Task brief: Repeat every entry exactly. Leave nothing out.

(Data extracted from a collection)
::::::::
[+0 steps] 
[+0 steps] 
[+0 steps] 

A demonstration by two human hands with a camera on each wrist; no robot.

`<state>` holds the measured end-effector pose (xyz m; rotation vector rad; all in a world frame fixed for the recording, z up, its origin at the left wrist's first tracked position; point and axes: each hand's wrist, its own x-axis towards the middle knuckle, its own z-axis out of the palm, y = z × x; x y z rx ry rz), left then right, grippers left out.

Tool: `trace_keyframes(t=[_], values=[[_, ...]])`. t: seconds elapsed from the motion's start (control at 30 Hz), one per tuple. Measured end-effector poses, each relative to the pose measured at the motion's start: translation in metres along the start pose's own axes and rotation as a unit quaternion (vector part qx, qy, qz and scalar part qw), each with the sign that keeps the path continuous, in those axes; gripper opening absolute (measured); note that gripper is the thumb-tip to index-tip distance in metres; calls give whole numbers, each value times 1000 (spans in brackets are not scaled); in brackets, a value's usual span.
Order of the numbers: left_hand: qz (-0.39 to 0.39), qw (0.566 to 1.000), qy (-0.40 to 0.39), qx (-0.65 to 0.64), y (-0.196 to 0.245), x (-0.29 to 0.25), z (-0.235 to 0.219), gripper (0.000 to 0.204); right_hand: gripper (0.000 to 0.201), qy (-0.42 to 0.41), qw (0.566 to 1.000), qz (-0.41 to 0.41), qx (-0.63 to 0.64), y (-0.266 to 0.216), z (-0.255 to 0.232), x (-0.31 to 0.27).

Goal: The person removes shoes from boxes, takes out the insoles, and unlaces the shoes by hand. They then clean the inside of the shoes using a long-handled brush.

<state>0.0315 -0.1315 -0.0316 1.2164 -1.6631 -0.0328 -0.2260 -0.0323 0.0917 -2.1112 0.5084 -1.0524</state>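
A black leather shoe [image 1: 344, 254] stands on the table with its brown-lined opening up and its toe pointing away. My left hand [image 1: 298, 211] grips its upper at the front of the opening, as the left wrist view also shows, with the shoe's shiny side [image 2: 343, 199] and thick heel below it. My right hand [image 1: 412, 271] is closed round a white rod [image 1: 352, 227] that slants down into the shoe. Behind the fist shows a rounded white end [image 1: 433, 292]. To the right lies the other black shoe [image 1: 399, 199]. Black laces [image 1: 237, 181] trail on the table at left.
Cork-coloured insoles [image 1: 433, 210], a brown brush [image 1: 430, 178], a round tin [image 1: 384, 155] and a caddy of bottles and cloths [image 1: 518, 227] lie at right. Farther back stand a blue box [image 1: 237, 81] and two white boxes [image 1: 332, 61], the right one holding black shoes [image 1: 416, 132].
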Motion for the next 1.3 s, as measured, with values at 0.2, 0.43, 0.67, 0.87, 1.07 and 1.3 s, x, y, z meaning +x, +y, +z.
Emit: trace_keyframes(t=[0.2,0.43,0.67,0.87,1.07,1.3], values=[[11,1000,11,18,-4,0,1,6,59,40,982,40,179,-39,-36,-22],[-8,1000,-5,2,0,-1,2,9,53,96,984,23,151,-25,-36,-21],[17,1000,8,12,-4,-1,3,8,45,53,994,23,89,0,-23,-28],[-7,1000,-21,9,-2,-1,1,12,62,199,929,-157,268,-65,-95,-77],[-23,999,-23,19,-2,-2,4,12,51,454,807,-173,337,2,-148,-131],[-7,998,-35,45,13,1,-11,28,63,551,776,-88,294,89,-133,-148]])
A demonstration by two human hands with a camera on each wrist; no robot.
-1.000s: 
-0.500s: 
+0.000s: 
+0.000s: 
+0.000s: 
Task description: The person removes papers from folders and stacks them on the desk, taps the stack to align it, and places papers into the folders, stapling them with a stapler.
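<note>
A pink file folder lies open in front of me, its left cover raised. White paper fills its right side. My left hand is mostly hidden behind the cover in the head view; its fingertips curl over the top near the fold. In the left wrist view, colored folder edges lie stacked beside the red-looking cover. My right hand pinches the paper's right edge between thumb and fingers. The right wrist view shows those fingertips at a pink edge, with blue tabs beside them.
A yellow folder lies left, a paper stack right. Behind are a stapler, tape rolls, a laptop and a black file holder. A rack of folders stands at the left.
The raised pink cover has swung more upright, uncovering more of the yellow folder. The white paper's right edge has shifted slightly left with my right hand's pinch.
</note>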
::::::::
Exercise output:
[+0 steps] 
[+0 steps] 
[+0 steps] 

A demonstration by two human hands with a camera on each wrist; no robot.

`<state>` holds the measured end-effector pose (xyz m; rotation vector rad; all in a world frame fixed for the recording, z up, its origin at the left wrist's first tracked position; point and axes: each hand's wrist, its own x-axis towards the middle knuckle, its own z-axis out of the palm, y = z × x; x y z rx ry rz), left then right, grippers left out.

Tool: `trace_keyframes(t=[_], values=[[_, ...]])`. t: seconds elapsed from the motion's start (control at 30 Hz), one per tuple. Measured end-effector poses, each relative to the pose measured at the motion's start: translation in metres along the start pose's own axes and rotation as a unit quaternion (vector part qx, qy, qz and scalar part qw), each with the sign that keeps the path continuous, in those axes; gripper opening absolute (measured); note that gripper is the thumb-tip to index-tip distance in metres; calls give whole numbers, each value times 1000 (spans in brackets are not scaled); in brackets, a value's usual span.
Order of the numbers: left_hand: qz (-0.39 to 0.39), qw (0.566 to 1.000), qy (-0.40 to 0.39), qx (-0.65 to 0.64), y (-0.196 to 0.245), x (-0.29 to 0.25), z (-0.235 to 0.219), gripper (0.000 to 0.204); right_hand: gripper (0.000 to 0.201), qy (-0.42 to 0.41), qw (0.566 to 1.000), qz (-0.41 to 0.41), qx (-0.63 to 0.64), y (-0.266 to 0.216), z (-0.255 to 0.232), x (-0.31 to 0.27).

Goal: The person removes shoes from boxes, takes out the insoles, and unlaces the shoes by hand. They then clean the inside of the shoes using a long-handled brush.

<state>0.0315 -0.1315 -0.0316 1.2164 -1.6631 -0.0328 -0.2260 -0.0323 0.0917 -2.1112 0.5084 -1.0524</state>
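A black leather shoe [image 1: 344, 254] stands on the table with its brown-lined opening up and its toe pointing away. My left hand [image 1: 298, 211] grips its upper at the front of the opening, as the left wrist view also shows, with the shoe's shiny side [image 2: 343, 199] and thick heel below it. My right hand [image 1: 412, 271] is closed round a white rod [image 1: 352, 227] that slants down into the shoe. Behind the fist shows a rounded white end [image 1: 433, 292]. To the right lies the other black shoe [image 1: 399, 199]. Black laces [image 1: 237, 181] trail on the table at left.
Cork-coloured insoles [image 1: 433, 210], a brown brush [image 1: 430, 178], a round tin [image 1: 384, 155] and a caddy of bottles and cloths [image 1: 518, 227] lie at right. Farther back stand a blue box [image 1: 237, 81] and two white boxes [image 1: 332, 61], the right one holding black shoes [image 1: 416, 132].
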Motion for the next 1.3 s, as measured, with values at 0.2, 0.43, 0.67, 0.87, 1.07 and 1.3 s, x, y, z meaning +x, +y, +z.
Emit: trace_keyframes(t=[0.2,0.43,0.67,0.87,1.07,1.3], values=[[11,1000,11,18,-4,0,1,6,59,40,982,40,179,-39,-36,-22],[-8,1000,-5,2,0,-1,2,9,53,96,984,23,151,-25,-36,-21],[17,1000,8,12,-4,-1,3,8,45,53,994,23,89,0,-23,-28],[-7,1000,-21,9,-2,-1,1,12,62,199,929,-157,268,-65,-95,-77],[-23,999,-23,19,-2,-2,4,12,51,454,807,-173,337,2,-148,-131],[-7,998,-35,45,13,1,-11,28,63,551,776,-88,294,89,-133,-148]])
A demonstration by two human hands with a camera on each wrist; no robot.
-1.000s: 
-0.500s: 
+0.000s: 
+0.000s: 
+0.000s: 
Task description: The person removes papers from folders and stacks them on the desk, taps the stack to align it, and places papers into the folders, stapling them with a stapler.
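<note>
A pink file folder lies open in front of me, its left cover raised. White paper fills its right side. My left hand is mostly hidden behind the cover in the head view; its fingertips curl over the top near the fold. In the left wrist view, colored folder edges lie stacked beside the red-looking cover. My right hand pinches the paper's right edge between thumb and fingers. The right wrist view shows those fingertips at a pink edge, with blue tabs beside them.
A yellow folder lies left, a paper stack right. Behind are a stapler, tape rolls, a laptop and a black file holder. A rack of folders stands at the left.
The raised pink cover has swung more upright, uncovering more of the yellow folder. The white paper's right edge has shifted slightly left with my right hand's pinch.
</note>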

No more output will be added to the exercise.